ASSIGNMENT: The data must be reproduced verbatim; images are to be omitted.

----------

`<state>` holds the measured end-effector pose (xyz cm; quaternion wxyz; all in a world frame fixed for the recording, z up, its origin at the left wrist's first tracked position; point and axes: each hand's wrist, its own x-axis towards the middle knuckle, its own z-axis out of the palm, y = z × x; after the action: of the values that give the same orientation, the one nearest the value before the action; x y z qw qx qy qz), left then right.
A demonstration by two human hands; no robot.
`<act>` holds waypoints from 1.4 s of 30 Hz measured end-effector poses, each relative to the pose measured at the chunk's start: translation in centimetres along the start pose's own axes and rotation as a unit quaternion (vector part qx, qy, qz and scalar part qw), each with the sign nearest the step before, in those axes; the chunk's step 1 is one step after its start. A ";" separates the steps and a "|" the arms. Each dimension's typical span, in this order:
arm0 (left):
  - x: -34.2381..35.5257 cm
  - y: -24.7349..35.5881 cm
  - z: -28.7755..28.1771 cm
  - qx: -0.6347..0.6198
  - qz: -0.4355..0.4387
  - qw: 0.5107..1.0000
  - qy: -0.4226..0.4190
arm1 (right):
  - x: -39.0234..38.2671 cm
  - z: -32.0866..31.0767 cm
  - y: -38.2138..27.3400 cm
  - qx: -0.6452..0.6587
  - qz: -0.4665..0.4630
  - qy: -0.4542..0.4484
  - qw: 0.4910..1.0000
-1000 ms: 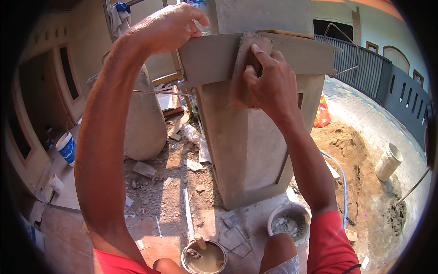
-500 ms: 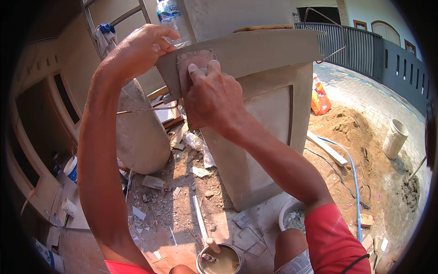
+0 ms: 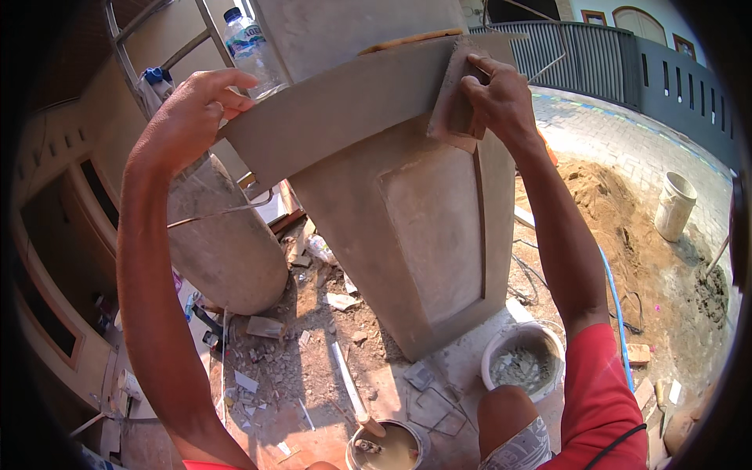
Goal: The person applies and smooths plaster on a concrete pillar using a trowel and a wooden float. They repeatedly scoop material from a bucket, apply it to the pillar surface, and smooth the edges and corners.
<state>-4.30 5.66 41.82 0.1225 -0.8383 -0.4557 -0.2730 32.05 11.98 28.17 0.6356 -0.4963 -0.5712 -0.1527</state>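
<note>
My right hand [image 3: 501, 98] grips a flat rectangular plastering float [image 3: 454, 98]. The float lies against the right part of a smooth grey cement band [image 3: 337, 106], which runs across the top of a tapering pillar [image 3: 352, 211] with a recessed panel. At the band's upper left corner is my left hand [image 3: 188, 113], its fingers bent and drawn together by the edge. What those fingers hold, if anything, is hidden. Just behind them stands a clear plastic bottle [image 3: 249, 51] with a blue cap. A wooden strip [image 3: 411, 41] rests along the band's top.
Below me stand a bucket of murky water [image 3: 388, 446] with a handled tool in it and a round tub [image 3: 523, 360] of grey mix. Rubble covers the ground by the pillar. On the right are a sand heap [image 3: 587, 196], a pale bucket [image 3: 676, 206] and a blue hose [image 3: 616, 313].
My right hand has slid the float along the band from its left end to its right end. The left hand stays at the left corner while the view has shifted right.
</note>
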 end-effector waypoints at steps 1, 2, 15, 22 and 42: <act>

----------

EXERCISE OUTPUT:
`<state>` holds the measured end-effector pose (xyz cm; quaternion wxyz; all in a world frame fixed for the recording, z up, its origin at the left wrist's first tracked position; point and axes: each hand's wrist, its own x-axis towards the middle knuckle, its own z-axis out of the palm, y = z × x; after the action: of the values that give the same orientation, the one nearest the value before the action; x y z qw qx qy qz), left then right.
A demonstration by two human hands; no robot.
`<act>` holds waypoints from 1.4 s of 30 Hz measured end-effector poses, each relative to the pose measured at the chunk's start: translation in centimetres along the start pose's own axes and rotation as a unit quaternion (vector part qx, qy, qz and scalar part qw), each with the sign nearest the step before, in those axes; the chunk's step 1 is one step after its start. A ";" separates the steps and a "|" the arms. Each dimension's typical span, in this order:
arm0 (left):
  - x: -34.2381..35.5257 cm
  - y: -24.7349..35.5881 cm
  - z: -28.7755..28.1771 cm
  - qx: -0.6347..0.6198
  - qz: -0.4355..0.4387
  - qw: 0.5107..1.0000
  - qy: -0.4226..0.4190
arm1 (right):
  - x: -39.0234..38.2671 cm
  - z: -32.0866..31.0767 cm
  - y: -38.2138..27.3400 cm
  - qx: -0.6452..0.6587
  - qz: -0.4665..0.4630
  - qy: -0.4542..0.4484
  - qw: 0.4910..1.0000
-1000 ms: 
-500 ms: 
+0 ms: 
Goal: The person applies and smooths plaster on a concrete pillar using a trowel and a wooden float. They repeatedly scoop material from a bucket, apply it to the pillar surface, and smooth the edges and corners.
<state>-4.30 5.66 41.82 0.1225 -0.8383 -0.4557 -0.2730 32.05 11.98 28.17 0.6356 -0.4963 -0.5712 -0.1527</state>
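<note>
My right hand [image 3: 501, 98] grips a flat rectangular plastering float [image 3: 454, 98]. The float lies against the right part of a smooth grey cement band [image 3: 337, 106], which runs across the top of a tapering pillar [image 3: 352, 211] with a recessed panel. At the band's upper left corner is my left hand [image 3: 188, 113], its fingers bent and drawn together by the edge. What those fingers hold, if anything, is hidden. Just behind them stands a clear plastic bottle [image 3: 249, 51] with a blue cap. A wooden strip [image 3: 411, 41] rests along the band's top.
Below me stand a bucket of murky water [image 3: 388, 446] with a handled tool in it and a round tub [image 3: 523, 360] of grey mix. Rubble covers the ground by the pillar. On the right are a sand heap [image 3: 587, 196], a pale bucket [image 3: 676, 206] and a blue hose [image 3: 616, 313].
My right hand has slid the float along the band from its left end to its right end. The left hand stays at the left corner while the view has shifted right.
</note>
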 end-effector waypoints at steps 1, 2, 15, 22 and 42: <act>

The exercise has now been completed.